Glial cell diversity in the macaque cochlea

In the mouse cochlea, glial cells exhibit spatial and functional heterogeneity and can be categorized into three distinct subtypes (Supplementary Fig. 8): satellite glial cells (SGSs), myelinating Schwann cells (MSCs), and non-myelinating Schwann cells (NMSCs). Unique marker genes for these subtypes have been well-established in mice30. To investigate this diversity in the macaque cochlea, we sub-clustered glial cells into three subtypes (Fig. 3a and Supplementary Fig. 8c). Similar to murine glial types, macaque glial cells displayed region-specific differences in the spiral ganglion region, including cells enveloping sensory neurons (SGCs), cells wrapping around axons forming myelin (MSCs), and Remak bundles (NMSCs), as demonstrated by immunostaining of the pan-glial marker MBP for glial localization (Fig. 3b, c). However, we were unable to map macaque glial subtypes using several defined markers (SCN7A, encoding an atypical Na-sensitive Na-channel that marks NMSCs30,31; NCAMP, encoding a non-compact myelin-associated protein that marks MSCs30,32; and IGFBP6, encoding the insulin-like growth factor binding protein 6 that marks SGCs30) that have been validated in mice30 (Fig. 3d and Supplementary Fig. 8b and d).
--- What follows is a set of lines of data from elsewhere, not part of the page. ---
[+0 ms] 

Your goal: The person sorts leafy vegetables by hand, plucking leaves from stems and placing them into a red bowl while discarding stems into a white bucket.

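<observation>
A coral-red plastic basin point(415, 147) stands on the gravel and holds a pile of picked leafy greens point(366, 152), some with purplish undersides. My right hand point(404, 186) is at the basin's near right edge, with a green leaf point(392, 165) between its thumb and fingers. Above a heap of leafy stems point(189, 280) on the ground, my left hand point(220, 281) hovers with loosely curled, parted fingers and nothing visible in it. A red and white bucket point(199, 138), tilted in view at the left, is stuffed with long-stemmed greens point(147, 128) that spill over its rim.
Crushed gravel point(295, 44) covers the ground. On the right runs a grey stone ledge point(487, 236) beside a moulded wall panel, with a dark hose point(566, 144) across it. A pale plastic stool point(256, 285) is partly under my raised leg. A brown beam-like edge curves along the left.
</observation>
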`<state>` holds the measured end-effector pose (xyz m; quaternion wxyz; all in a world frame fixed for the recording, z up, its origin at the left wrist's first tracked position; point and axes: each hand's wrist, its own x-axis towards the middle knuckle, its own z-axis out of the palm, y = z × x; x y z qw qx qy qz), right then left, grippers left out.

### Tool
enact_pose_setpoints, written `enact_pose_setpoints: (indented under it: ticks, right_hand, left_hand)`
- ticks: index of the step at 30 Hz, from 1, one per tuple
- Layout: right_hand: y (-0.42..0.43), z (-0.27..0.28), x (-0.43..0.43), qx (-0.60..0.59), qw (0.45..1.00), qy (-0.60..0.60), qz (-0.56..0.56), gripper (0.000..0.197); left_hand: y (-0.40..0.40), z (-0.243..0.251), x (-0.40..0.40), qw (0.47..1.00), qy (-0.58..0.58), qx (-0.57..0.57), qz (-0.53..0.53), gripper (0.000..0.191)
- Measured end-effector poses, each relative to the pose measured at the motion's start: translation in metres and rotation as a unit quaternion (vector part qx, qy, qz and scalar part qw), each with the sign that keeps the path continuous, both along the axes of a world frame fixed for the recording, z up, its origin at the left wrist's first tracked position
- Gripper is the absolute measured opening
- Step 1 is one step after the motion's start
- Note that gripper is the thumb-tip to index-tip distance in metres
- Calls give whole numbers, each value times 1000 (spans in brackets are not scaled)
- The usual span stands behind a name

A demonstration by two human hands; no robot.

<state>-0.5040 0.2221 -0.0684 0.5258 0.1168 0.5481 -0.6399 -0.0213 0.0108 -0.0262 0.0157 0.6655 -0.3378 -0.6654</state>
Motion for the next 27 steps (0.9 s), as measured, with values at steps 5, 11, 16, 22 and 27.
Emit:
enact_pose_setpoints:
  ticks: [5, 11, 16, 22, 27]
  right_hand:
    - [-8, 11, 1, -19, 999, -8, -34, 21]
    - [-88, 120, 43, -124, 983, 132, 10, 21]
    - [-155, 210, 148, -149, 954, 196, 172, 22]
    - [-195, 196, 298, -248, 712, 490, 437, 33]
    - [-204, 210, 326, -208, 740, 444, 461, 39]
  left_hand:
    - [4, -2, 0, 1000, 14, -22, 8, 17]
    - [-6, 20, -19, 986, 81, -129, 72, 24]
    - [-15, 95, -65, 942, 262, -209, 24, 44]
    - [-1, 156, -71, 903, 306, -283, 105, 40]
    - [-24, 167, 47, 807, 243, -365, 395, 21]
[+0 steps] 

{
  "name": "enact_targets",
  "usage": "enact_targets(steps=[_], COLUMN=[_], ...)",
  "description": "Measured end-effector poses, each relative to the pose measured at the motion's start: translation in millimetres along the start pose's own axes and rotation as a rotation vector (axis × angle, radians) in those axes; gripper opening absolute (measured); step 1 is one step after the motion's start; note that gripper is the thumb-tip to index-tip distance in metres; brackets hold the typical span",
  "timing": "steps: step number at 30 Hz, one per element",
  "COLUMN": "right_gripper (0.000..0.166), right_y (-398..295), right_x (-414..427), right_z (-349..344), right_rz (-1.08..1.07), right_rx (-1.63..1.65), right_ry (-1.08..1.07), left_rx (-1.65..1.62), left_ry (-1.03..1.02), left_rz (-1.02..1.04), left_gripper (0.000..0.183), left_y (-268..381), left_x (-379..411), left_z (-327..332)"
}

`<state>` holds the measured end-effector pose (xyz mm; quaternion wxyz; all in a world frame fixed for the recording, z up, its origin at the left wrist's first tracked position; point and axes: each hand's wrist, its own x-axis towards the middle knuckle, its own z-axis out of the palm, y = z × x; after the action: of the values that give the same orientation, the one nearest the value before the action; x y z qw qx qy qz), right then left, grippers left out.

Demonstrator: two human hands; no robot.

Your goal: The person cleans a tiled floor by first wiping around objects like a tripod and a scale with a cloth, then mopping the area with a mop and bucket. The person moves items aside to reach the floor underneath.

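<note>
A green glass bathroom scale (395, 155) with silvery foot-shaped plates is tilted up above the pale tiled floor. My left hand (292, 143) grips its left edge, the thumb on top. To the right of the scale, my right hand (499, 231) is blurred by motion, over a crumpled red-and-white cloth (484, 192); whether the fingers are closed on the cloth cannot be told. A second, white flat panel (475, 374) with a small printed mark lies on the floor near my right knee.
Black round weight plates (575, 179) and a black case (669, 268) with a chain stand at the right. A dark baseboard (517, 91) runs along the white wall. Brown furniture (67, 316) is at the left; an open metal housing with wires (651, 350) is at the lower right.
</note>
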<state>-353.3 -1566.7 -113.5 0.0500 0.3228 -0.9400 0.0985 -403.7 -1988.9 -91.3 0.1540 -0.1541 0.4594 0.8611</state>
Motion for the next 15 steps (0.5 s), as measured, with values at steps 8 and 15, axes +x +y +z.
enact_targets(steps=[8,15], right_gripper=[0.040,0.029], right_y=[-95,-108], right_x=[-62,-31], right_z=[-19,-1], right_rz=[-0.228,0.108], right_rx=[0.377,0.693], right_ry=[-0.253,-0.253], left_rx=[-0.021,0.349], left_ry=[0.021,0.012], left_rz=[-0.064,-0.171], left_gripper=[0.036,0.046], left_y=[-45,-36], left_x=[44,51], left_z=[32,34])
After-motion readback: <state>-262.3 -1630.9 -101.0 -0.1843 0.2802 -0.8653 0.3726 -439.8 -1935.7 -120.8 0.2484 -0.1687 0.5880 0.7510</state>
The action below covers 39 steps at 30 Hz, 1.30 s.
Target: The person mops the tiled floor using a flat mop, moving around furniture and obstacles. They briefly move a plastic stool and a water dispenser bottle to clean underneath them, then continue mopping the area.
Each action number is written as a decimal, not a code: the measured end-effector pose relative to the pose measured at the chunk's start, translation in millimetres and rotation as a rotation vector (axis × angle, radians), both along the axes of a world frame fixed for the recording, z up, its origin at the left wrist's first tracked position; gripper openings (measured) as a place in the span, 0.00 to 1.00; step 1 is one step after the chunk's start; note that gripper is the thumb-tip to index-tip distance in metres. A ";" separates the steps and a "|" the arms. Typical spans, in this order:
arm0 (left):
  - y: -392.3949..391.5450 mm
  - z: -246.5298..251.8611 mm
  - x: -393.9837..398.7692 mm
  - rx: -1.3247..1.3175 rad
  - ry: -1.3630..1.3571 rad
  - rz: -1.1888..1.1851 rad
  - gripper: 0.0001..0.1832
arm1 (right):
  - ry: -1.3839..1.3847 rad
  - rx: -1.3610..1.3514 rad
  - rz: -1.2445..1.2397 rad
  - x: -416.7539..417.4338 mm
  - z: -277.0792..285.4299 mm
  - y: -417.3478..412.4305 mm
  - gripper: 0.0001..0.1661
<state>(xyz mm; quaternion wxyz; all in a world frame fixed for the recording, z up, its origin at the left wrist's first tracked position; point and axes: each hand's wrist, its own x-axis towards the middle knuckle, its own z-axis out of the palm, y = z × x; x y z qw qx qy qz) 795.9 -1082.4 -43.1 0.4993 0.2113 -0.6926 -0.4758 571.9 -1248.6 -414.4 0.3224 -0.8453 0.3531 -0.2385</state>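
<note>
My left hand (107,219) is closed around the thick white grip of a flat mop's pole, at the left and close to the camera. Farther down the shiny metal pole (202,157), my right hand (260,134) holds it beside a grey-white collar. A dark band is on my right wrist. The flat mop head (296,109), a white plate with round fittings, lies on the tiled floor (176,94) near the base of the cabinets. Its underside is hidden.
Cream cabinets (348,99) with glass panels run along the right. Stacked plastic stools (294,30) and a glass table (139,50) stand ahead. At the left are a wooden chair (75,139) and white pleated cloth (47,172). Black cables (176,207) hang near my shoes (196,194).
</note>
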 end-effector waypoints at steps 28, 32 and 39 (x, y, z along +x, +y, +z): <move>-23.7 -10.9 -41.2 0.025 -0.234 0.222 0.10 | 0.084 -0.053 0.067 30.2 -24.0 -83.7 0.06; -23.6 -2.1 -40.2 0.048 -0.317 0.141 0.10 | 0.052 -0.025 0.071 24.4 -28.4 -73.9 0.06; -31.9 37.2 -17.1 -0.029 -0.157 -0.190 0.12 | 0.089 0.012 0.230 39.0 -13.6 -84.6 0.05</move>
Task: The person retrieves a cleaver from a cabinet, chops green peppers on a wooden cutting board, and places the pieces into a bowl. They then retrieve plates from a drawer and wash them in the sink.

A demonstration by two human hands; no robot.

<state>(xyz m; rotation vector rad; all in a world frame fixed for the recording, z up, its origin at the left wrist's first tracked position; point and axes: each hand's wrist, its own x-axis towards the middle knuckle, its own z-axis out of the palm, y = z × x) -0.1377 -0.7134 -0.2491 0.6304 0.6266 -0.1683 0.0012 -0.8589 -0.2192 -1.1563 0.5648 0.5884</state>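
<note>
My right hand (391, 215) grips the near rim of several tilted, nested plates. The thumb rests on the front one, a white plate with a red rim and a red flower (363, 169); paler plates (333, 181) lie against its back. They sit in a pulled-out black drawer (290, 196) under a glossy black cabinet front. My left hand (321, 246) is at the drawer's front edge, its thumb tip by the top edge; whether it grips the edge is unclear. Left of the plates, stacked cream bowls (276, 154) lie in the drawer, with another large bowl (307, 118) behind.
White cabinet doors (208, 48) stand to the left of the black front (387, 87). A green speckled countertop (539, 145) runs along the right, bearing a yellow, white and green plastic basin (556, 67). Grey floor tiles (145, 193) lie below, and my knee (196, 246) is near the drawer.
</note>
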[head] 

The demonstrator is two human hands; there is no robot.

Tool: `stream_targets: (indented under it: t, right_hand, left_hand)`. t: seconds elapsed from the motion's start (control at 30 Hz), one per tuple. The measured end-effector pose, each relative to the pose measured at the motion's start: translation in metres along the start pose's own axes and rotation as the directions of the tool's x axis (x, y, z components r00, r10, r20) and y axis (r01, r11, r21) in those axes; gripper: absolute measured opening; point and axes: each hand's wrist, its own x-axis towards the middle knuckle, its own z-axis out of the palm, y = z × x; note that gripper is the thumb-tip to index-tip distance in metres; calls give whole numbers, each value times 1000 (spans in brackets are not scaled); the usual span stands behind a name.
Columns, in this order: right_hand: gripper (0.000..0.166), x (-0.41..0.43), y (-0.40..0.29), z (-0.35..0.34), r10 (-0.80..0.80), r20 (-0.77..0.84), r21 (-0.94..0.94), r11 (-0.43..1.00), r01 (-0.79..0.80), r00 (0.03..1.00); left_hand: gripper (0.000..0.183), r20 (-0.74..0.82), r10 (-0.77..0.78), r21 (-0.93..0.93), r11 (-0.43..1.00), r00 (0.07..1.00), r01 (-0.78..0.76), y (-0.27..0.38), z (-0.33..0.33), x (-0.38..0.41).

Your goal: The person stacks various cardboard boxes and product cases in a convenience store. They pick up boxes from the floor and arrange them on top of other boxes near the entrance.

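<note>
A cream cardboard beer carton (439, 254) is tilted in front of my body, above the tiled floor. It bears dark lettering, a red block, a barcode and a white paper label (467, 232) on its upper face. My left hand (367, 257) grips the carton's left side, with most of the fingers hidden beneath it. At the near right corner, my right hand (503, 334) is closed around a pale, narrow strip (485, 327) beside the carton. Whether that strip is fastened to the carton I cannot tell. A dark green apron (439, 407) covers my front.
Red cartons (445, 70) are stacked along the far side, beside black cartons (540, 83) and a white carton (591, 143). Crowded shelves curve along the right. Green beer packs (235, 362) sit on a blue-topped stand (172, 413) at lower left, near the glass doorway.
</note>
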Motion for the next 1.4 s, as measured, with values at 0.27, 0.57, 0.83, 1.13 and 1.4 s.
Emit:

To further harmonize both species’ glial subtypes, we changed different highly variable genes (hvgs) imputed for anchoring and found that varying the number of hvgs did not affect the species or cell-type mixings in the manifold embedding spaces, and we still obtained a relatively stable high-level structure for the data manifold (Supplementary Fig. 9a–c). This might suggest that there is relatively high transcriptomic divergence in peripheral glial cell types between macaques and mice. Indeed, these cluster pairs showed relatively low classification accuracy with various cells showing overlaps (Supplementary Fig. 9d) as well as cell mixing upon multiple integrative method we used for cross-species integration (Supplementary Fig. 10). For example, we found that the pan-astrocyte marker GFAP showed region-specific localization in mouse MSCs but was more diverse in macaque glia cells, including cells engulfing SGNs and cells parallel to axons (Fig. 3e).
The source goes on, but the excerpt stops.